WORK REQUEST: When you return the data, keep every line exactly as it is and leave out the pictures.

── RECORD EXTRACTS ──

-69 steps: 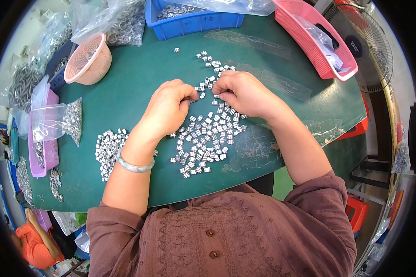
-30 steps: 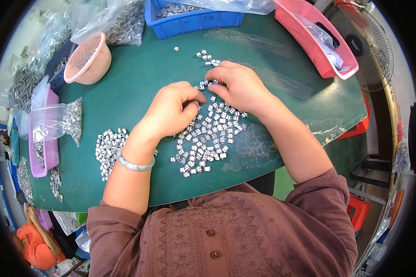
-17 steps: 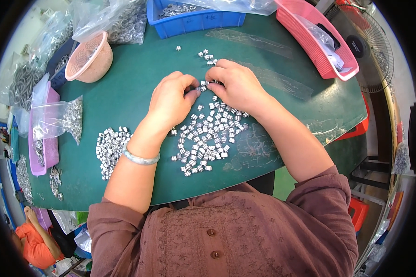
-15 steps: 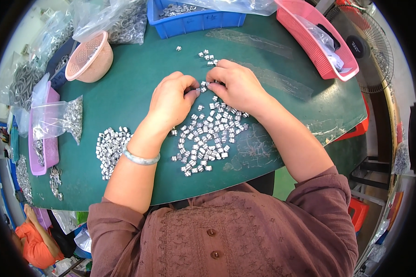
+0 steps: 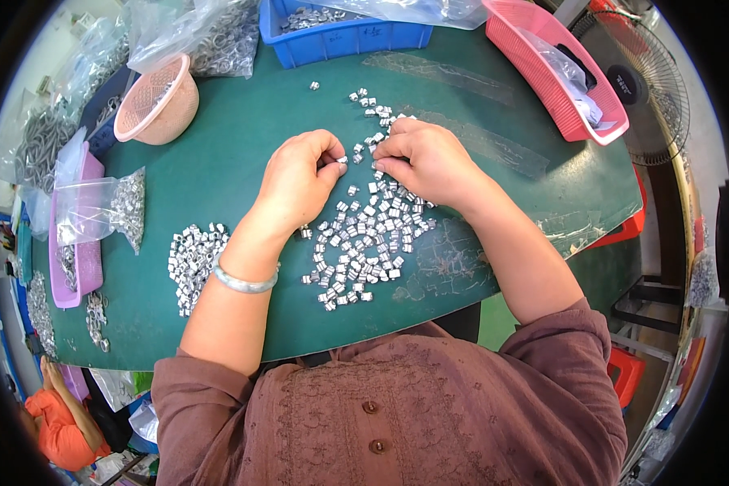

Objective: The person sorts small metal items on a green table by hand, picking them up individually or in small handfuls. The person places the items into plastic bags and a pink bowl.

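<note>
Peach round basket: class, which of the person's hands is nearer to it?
Left. The left hand is right of and below the peach basket; the right hand is farther right.

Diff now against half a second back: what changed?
Hands drew apart: the bare left hand slightly left, the bare right hand back toward the body and right, uncovering some small silver metal pieces beyond it. The left hand pinches one piece; whether freshly gripped, I can't tell. Unchanged: the dense heap of small silver metal parts, blue rectangular plastic bin, pink rectangular plastic basket.
</note>
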Demonstrator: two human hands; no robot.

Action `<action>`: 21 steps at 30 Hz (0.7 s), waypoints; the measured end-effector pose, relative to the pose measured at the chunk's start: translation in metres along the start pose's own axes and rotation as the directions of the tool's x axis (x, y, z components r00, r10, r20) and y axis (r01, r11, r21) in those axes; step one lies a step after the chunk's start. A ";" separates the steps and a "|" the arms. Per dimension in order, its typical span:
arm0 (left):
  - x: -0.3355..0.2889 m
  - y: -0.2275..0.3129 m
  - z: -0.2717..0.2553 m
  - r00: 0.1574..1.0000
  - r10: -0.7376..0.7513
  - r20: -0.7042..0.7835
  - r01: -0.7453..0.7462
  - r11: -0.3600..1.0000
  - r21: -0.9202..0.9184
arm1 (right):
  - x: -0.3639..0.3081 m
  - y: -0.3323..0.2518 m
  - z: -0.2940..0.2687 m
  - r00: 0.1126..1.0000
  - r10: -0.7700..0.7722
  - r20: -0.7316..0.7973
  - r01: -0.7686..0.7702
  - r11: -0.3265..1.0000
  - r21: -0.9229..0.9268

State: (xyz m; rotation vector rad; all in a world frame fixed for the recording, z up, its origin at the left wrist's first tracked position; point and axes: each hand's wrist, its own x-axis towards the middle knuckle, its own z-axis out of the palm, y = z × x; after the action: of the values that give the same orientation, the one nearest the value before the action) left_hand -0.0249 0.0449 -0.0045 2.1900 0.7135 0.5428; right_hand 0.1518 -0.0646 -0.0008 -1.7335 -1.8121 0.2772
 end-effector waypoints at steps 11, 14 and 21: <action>0.000 0.003 -0.002 0.988 -0.124 0.089 0.150 0.890 -0.430 | -0.002 -0.001 -0.002 1.000 -0.002 -0.001 0.002 1.000 -0.001; 0.001 0.002 -0.006 0.972 -0.160 0.173 0.225 0.848 -0.479 | -0.002 -0.001 -0.002 1.000 0.012 0.016 -0.012 1.000 0.001; 0.001 0.004 -0.007 0.963 -0.166 0.213 0.258 0.795 -0.549 | -0.003 0.001 -0.002 1.000 -0.012 0.005 0.012 1.000 0.012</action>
State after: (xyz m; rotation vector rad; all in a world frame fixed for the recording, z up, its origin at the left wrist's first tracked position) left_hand -0.0272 0.0469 0.0033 1.5408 0.6044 0.3974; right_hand 0.1531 -0.0680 -0.0006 -1.7143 -1.8205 0.2875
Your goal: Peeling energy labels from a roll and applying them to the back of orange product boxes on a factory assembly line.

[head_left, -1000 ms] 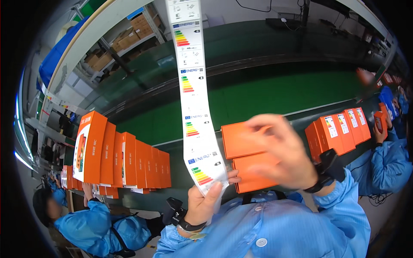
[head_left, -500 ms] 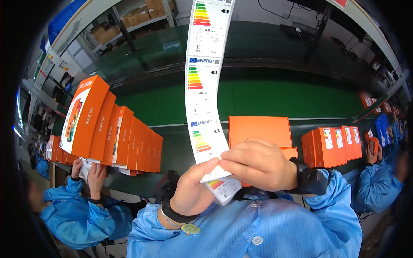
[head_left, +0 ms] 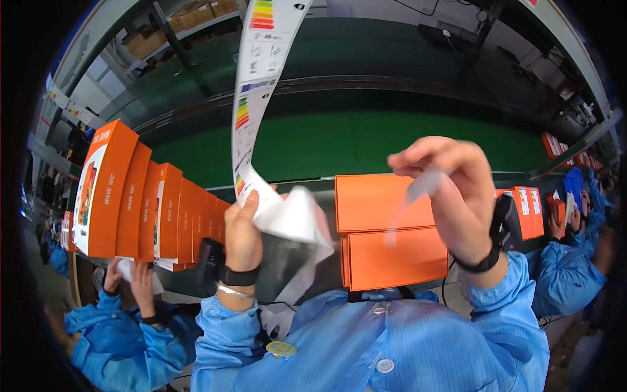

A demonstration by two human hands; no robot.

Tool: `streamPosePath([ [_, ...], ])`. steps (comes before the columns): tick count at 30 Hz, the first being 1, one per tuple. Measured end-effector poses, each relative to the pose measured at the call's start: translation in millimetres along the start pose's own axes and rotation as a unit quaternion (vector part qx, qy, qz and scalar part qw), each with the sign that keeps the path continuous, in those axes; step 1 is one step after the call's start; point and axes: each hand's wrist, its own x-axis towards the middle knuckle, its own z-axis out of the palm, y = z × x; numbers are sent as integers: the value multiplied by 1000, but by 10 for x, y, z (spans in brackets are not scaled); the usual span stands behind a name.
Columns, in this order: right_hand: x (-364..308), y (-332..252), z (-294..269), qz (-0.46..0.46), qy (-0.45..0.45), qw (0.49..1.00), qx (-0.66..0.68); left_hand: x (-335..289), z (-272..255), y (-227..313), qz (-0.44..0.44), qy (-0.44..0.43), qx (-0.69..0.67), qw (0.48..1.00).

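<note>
A long strip of energy labels [head_left: 245, 117], white with coloured bars, hangs down to my left hand [head_left: 241, 238], which pinches it between thumb and fingers. Below the grip, the strip's pale blank side curls in a loop [head_left: 294, 219] and trails toward my lap. My right hand [head_left: 460, 196] is raised to the right, its thumb and fingers closed on a small whitish label [head_left: 423, 186], blurred by motion. Under and beside that hand lie two flat orange boxes, the farther one [head_left: 379, 199] and the nearer one [head_left: 395, 261], their upper faces plain.
A row of upright orange boxes [head_left: 121, 196] stands at the left. More labelled orange boxes [head_left: 526, 212] stand at the right. A green surface [head_left: 307, 140] stretches beyond a dark ledge. Co-workers in blue sit on both sides, the left one's hands [head_left: 140, 284] near the box row.
My hands have moved apart: the left one leftward with the strip, the right one up and rightward with a small label. The two orange boxes are now more exposed.
</note>
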Motion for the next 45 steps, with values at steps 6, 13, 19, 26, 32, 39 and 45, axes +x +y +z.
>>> streamPosePath([
  [6, 71, 552, -292, 316, -215, 901, -203, -51, 29, -3, -81, -115, 64, 988],
  [13, 195, 852, -76, 308, -329, 838, -308, -169, 218, -220, -128, -159, 72, 976],
  [19, 234, 926, -71, 270, -368, 819, -349, -137, 182, -322, -124, -162, 69, 977],
  [26, 229, 1001, -55, 317, -369, 806, -339, -148, 195, -365, -112, -179, 81, 974],
  [32, 218, 1047, -52, 293, -365, 817, -337, -144, 184, -448, -92, -191, 124, 969],
  [39, 237, 985, -5, 309, -361, 807, -352, -119, 224, -497, -71, -216, 151, 962],
  [45, 225, 944, 85, 245, -388, 770, -442, -107, 236, -516, -62, -198, 158, 965],
])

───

EXERCISE SOLUTION:
-69 steps: 
-30 steps: 
-17 steps: 
-15 steps: 
+0 steps: 

Objective: The person sorts small metal items on a green table by hand, picking them up individually or in small handfuls. The person places the items into plastic bags and a pink bowl.

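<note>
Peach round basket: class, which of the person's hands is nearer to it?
Left. The left hand is right of and below the peach basket; the right hand is farther right.

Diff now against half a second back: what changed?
Hands drew apart: the bare left hand slightly left, the bare right hand back toward the body and right, uncovering some small silver metal pieces beyond it. The left hand pinches one piece; whether freshly gripped, I can't tell. Unchanged: the dense heap of small silver metal parts, blue rectangular plastic bin, pink rectangular plastic basket.
</note>
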Demonstrator: two human hands; no robot.

Action `<action>`: 21 steps at 30 Hz (0.7 s), waypoints; the measured end-effector pose, relative to the pose measured at the chunk's start: translation in metres along the start pose's own axes and rotation as the directions of the tool's x axis (x, y, z components r00, r10, r20) and y axis (r01, r11, r21) in those axes; step one lies a step after the chunk's start. A ";" separates the steps and a "|" the arms. Per dimension in order, its typical span:
arm0 (left):
  - x: -0.3355..0.2889 m
  - y: -0.2275..0.3129 m
  - z: -0.2717..0.2553 m
  - r00: 0.1574..1.0000
  - r10: -0.7376..0.7513
  - r20: -0.7042..0.7835
  - r01: -0.7453..0.7462
  - r11: -0.3600..1.0000
  - r21: -0.9202..0.9184
arm1 (right):
  - x: -0.3639..0.3081 m
  - y: -0.3323..0.2518 m
  - z: -0.2940..0.2687 m
  - r00: 0.1126..1.0000
  - r10: -0.7700..0.7722
  - r20: -0.7316..0.7973
  - r01: -0.7686..0.7702
  - r11: -0.3265..1.0000
  - r21: -0.9229..0.9268

State: (xyz m; rotation vector rad; all in a world frame fixed for the recording, z up, its origin at the left wrist's first tracked position; point and axes: each hand's wrist, its own x-axis towards the middle knuckle, its own z-axis out of the palm, y = z × x; after the action: of the values that give the same orientation, the one nearest the value before the action) left_hand -0.0249 0.0449 -0.0045 2.1900 0.7135 0.5428; right_hand 0.1518 -0.0646 -0.0008 -1.7335 -1.8121 0.2772
 end-effector waypoints at steps 11, 14 and 21: <action>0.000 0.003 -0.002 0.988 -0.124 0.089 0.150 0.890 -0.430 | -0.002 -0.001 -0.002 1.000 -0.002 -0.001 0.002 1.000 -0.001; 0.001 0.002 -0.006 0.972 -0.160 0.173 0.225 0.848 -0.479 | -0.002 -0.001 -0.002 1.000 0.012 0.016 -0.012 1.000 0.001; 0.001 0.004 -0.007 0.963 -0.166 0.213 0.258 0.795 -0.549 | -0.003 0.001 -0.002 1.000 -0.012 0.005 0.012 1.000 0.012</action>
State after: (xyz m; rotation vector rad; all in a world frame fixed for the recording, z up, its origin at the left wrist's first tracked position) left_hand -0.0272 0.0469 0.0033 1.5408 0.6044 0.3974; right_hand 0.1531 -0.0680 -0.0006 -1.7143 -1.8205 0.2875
Your goal: Peeling energy labels from a roll and applying them to the back of orange product boxes on a factory assembly line.

[head_left, -1000 ms] 
[head_left, -500 ms] 
[head_left, +0 ms] 

A demonstration by two human hands; no robot.

Tool: `streamPosePath([ [_, ...], ])`. steps (comes before the columns): tick count at 30 Hz, the first being 1, one per tuple. Measured end-effector poses, each relative to the pose measured at the call's start: translation in millimetres along the start pose's own axes and rotation as a unit quaternion (vector part qx, qy, qz and scalar part qw), each with the sign that keeps the path continuous, in those axes; step 1 is one step after the call's start; point and axes: each hand's wrist, its own x-axis towards the middle knuckle, its own z-axis out of the palm, y = z × x; numbers are sent as integers: the value multiplied by 1000, but by 10 for x, y, z (spans in brackets are not scaled); the usual span stands behind a name.
Columns, in this order: right_hand: x (-364..308), y (-332..252), z (-294..269), qz (-0.46..0.46), qy (-0.45..0.45), qw (0.49..1.00), qx (-0.66..0.68); left_hand: x (-335..289), z (-272..255), y (-227..313), qz (-0.44..0.44), qy (-0.44..0.43), qx (-0.69..0.67), qw (0.48..1.00).

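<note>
A long strip of energy labels [head_left: 245, 117], white with coloured bars, hangs down to my left hand [head_left: 241, 238], which pinches it between thumb and fingers. Below the grip, the strip's pale blank side curls in a loop [head_left: 294, 219] and trails toward my lap. My right hand [head_left: 460, 196] is raised to the right, its thumb and fingers closed on a small whitish label [head_left: 423, 186], blurred by motion. Under and beside that hand lie two flat orange boxes, the farther one [head_left: 379, 199] and the nearer one [head_left: 395, 261], their upper faces plain.
A row of upright orange boxes [head_left: 121, 196] stands at the left. More labelled orange boxes [head_left: 526, 212] stand at the right. A green surface [head_left: 307, 140] stretches beyond a dark ledge. Co-workers in blue sit on both sides, the left one's hands [head_left: 140, 284] near the box row.
My hands have moved apart: the left one leftward with the strip, the right one up and rightward with a small label. The two orange boxes are now more exposed.
</note>
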Motion for the next 45 steps, with values at steps 6, 13, 19, 26, 32, 39 and 45, axes +x +y +z.
>>> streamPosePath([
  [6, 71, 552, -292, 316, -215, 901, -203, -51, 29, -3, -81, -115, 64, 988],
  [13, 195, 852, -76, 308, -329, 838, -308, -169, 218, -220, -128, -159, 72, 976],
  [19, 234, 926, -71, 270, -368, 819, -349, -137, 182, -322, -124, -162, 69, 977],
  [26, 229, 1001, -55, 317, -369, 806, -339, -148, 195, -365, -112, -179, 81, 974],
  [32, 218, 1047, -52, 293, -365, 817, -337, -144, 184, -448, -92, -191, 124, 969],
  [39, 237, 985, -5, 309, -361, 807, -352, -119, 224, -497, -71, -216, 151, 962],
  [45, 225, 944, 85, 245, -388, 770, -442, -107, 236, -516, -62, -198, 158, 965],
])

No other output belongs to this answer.